A study or research project must be well documented in order to meet the increasing demand for open and transparent research (see the reports Zorgvuldig en integer omgaan met wetenschappelijke onderzoeksgegevens , KNAW 2012 and Vertrouwen in de wetenschap , KNAW 2013). This means that:

  • All important decisions must be documented in an understandable and accessible way. All decisions that affect the content or execution of a research project are important. Logbooks and notes of work meetings are key documents that allow these decisions to be retrieved.
  • Study documentation should be filed in a clear way that makes it accessible to all team members who have the necessary authorization. Also, the study documentation should be filed under the AMC or VUmc backup regime.
  • Raw data should be shielded against any changes and be available for later retrieval.
  • The entire data management process, from data definitions (code book) to data collection, cleaning and transformation, must be well documented.
  • Reported results must be reproducible for each AMC or VUmc author or co-author. This can be achieved by maintaining a good folder structure, clear file names and annotated data analysis. Also, agreements, including oral agreements, should be made between the project members, for example to hand a copy of the dataset, syntax and manuscript to the responsible principal investigator before submitting it for publication.
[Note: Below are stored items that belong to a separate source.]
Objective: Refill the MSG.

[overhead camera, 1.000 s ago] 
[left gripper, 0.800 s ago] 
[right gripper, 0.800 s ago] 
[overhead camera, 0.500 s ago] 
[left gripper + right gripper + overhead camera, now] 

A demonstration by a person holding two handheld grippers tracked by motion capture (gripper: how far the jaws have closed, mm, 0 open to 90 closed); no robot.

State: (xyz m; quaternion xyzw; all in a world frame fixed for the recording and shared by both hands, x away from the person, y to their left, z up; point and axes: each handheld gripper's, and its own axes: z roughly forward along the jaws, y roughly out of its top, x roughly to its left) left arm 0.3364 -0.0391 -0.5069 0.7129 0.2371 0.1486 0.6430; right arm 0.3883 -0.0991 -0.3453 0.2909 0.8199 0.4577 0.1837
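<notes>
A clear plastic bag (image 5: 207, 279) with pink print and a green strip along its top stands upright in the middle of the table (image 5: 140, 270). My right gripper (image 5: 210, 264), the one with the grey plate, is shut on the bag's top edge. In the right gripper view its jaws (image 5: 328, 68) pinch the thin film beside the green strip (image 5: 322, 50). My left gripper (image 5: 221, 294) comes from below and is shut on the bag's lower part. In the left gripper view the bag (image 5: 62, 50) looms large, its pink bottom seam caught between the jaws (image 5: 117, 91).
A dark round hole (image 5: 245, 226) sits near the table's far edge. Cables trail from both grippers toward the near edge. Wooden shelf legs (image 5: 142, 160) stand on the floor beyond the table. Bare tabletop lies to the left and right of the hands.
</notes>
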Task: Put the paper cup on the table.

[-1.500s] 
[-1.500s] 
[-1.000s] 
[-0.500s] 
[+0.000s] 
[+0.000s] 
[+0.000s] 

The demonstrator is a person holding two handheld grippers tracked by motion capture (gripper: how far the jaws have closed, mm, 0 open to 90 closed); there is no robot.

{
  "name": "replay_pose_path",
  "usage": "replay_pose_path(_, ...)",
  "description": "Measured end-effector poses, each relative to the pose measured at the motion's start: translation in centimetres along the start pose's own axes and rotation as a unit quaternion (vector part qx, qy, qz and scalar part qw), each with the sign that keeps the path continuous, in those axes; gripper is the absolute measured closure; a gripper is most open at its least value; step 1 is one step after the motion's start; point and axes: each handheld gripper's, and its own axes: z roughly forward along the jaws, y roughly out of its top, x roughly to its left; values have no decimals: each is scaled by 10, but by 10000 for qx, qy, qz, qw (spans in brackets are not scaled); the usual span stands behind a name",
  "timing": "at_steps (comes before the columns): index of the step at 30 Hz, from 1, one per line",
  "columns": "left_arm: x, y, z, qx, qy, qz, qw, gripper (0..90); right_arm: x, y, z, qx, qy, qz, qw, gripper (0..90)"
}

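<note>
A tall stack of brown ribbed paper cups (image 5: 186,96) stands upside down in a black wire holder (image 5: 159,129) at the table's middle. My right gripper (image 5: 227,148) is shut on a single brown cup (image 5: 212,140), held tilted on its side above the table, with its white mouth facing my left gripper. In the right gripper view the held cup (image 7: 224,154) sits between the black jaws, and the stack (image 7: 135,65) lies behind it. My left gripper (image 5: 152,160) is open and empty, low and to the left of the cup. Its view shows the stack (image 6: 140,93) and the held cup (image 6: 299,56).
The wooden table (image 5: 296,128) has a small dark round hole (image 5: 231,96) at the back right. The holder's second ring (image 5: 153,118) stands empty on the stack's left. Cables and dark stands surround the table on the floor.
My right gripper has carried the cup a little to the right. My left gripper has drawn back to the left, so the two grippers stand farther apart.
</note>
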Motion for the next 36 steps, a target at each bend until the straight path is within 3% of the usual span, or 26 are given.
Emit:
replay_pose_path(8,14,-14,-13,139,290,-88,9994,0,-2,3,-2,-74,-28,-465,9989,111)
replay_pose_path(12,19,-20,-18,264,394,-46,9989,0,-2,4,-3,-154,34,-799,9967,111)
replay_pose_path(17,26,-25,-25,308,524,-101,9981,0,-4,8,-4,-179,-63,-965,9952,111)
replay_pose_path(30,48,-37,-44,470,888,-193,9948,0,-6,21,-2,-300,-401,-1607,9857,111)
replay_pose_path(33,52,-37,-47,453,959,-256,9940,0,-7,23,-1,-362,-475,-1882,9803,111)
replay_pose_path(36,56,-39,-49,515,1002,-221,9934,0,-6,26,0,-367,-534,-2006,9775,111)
The Quality Handbook of EMGO+ provides guidelines for documentation throughout the research process.

7.4 Data sharing

Data from a research project may be made available to third parties, such as fellow researchers who might use the data for additional analysis and publications. Prior to the delivery of the anonymous data, however, an agreement must be made. The agreement should stipulate what the third party may and may not do with the data, and detail the arrangements regarding co-authorships and the safeguards against possible identification of research subjects.